What to do:
Pick out each line in these entries that contains the string "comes".

Data listing:
# # #
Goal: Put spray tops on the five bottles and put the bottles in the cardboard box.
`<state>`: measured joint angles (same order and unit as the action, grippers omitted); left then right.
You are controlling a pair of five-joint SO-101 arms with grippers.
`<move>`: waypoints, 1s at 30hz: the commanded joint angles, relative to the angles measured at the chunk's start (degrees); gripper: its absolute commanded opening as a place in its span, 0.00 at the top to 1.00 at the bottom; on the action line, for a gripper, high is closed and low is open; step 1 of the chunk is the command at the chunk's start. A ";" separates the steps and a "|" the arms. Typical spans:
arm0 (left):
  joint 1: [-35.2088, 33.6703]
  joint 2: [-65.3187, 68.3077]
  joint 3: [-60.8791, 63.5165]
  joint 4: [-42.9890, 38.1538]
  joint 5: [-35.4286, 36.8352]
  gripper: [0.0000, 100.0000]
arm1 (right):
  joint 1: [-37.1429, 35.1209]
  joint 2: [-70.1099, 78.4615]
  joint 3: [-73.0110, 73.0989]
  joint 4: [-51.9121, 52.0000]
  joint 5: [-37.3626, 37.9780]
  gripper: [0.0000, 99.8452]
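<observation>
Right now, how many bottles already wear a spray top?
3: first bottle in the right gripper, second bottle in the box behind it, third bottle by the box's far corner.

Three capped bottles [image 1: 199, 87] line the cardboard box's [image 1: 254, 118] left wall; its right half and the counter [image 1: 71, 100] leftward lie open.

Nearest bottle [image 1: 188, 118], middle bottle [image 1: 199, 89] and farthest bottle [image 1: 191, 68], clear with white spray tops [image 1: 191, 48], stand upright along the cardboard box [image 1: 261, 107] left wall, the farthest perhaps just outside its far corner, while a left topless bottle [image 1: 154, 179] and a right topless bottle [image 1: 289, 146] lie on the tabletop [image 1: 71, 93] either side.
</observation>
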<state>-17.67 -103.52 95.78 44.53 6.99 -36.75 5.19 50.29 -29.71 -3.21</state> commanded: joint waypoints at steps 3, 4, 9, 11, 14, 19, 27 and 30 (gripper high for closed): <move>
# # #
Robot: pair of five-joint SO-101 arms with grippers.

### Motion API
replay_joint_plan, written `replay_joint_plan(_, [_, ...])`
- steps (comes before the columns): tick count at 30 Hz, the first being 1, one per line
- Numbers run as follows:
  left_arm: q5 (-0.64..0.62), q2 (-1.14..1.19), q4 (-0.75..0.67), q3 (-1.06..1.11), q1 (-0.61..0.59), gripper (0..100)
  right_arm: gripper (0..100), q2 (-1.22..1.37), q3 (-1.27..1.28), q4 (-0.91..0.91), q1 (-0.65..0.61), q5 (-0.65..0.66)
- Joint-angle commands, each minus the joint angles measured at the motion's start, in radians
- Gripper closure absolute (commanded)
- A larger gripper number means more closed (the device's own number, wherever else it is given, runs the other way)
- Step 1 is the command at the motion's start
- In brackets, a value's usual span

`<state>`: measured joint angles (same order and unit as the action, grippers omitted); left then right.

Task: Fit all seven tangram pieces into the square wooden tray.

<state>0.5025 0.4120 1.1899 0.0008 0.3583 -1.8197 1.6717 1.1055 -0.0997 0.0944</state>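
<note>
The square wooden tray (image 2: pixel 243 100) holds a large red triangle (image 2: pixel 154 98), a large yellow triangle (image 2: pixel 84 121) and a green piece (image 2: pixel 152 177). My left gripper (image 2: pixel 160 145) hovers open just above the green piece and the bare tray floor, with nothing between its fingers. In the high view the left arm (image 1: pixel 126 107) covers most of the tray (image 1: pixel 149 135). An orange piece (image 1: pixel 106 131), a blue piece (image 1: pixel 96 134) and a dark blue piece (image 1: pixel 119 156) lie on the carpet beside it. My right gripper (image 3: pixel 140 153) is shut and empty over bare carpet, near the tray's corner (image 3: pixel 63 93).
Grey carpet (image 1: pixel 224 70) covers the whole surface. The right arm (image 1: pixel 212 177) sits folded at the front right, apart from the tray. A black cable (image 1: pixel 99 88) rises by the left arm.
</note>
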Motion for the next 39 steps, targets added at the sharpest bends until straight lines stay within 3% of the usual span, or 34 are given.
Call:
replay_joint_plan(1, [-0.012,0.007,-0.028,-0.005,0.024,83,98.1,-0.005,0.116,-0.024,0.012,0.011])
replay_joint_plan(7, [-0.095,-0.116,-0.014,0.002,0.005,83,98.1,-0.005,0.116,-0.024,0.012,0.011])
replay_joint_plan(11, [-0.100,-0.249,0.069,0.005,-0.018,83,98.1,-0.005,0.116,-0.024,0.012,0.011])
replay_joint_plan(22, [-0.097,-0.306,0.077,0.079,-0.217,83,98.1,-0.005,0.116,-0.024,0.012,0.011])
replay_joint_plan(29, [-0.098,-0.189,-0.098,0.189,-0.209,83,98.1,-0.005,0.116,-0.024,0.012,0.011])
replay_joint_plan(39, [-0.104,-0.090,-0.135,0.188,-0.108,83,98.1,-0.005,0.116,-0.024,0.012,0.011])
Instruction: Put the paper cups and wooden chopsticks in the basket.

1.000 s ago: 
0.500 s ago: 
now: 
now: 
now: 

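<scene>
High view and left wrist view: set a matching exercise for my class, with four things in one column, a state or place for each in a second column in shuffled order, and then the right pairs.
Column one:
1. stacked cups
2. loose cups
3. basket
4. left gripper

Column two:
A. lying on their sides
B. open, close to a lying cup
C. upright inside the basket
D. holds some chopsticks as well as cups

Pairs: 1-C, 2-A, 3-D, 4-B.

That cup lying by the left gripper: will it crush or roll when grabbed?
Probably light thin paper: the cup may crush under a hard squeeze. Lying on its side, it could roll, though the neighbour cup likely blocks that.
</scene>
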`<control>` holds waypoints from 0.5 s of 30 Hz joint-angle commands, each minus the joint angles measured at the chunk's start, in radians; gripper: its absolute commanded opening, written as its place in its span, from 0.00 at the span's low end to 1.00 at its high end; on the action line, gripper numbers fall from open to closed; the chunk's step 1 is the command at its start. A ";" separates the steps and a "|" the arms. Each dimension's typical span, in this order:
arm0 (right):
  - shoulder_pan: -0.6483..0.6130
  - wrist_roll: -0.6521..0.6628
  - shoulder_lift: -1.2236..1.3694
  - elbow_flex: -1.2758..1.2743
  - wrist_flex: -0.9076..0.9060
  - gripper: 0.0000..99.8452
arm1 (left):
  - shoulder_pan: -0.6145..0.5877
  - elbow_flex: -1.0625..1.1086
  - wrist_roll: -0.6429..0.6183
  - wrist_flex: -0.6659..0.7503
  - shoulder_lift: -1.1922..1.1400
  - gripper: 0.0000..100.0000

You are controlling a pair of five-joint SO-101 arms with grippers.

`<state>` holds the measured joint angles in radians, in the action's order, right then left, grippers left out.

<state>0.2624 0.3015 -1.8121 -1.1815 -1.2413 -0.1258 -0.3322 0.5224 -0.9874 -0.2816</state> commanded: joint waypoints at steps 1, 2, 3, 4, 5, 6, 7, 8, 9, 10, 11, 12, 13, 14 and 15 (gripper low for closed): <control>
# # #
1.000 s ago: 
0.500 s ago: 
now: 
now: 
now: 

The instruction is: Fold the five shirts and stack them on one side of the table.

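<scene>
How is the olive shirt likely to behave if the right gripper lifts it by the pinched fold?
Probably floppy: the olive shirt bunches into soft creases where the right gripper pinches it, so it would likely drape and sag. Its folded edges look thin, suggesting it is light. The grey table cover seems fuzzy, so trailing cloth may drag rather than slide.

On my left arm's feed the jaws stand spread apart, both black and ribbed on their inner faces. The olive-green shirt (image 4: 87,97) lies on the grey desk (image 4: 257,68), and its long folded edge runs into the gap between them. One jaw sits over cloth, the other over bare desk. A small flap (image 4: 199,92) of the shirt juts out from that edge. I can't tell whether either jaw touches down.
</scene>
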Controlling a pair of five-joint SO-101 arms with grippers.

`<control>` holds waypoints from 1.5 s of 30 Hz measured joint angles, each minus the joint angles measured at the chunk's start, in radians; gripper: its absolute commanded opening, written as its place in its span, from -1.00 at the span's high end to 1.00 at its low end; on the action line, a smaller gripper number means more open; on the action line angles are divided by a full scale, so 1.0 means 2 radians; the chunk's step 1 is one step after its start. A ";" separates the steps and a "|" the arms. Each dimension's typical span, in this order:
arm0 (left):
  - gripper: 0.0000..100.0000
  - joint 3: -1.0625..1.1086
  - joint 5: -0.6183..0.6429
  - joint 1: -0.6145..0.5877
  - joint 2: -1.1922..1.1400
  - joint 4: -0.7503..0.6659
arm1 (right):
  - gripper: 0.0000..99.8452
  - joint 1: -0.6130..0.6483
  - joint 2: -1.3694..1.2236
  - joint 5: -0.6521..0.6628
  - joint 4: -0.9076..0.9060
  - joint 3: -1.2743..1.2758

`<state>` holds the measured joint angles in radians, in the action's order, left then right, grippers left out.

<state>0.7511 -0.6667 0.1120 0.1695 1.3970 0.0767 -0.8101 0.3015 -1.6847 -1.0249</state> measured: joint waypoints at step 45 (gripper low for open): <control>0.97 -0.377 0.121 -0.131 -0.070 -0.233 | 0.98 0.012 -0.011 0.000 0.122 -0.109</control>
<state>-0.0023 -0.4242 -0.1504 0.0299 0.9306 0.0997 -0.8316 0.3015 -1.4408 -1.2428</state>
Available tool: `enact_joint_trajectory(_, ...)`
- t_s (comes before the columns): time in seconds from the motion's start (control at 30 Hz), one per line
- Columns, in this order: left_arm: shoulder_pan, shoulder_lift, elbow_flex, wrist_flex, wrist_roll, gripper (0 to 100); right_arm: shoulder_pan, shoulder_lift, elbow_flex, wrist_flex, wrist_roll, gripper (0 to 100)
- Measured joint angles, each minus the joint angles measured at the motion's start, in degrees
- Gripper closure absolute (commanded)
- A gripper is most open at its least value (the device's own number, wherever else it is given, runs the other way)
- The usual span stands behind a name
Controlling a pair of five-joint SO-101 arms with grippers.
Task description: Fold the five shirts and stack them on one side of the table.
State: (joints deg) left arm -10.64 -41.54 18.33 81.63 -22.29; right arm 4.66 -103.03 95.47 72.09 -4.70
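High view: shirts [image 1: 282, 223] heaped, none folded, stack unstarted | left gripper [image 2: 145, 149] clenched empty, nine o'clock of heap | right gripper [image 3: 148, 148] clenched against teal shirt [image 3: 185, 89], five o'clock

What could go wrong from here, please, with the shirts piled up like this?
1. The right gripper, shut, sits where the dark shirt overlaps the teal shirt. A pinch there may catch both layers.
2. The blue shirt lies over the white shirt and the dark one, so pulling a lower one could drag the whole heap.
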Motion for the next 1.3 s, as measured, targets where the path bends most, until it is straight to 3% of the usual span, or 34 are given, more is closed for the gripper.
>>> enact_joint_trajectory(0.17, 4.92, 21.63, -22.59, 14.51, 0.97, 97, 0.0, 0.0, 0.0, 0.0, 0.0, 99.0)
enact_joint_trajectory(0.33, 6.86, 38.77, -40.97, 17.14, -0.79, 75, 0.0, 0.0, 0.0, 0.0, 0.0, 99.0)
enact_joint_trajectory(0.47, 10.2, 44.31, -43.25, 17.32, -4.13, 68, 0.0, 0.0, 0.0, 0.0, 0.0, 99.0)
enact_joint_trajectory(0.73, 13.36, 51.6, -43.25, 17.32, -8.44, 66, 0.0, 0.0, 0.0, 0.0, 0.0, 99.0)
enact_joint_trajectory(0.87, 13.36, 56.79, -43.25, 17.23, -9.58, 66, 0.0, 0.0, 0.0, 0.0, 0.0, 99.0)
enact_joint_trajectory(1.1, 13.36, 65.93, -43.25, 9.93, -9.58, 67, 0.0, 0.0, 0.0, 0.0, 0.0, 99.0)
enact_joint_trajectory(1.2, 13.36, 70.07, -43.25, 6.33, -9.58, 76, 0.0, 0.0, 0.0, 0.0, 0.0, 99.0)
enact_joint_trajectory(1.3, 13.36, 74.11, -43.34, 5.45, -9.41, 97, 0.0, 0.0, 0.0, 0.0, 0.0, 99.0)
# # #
Task solution:
- steps (comes before the columns): tick count at 30 Hz, the first being 1, one per line
- t_s (comes before the columns): time in seconds from the motion's start (control at 30 Hz), one per line

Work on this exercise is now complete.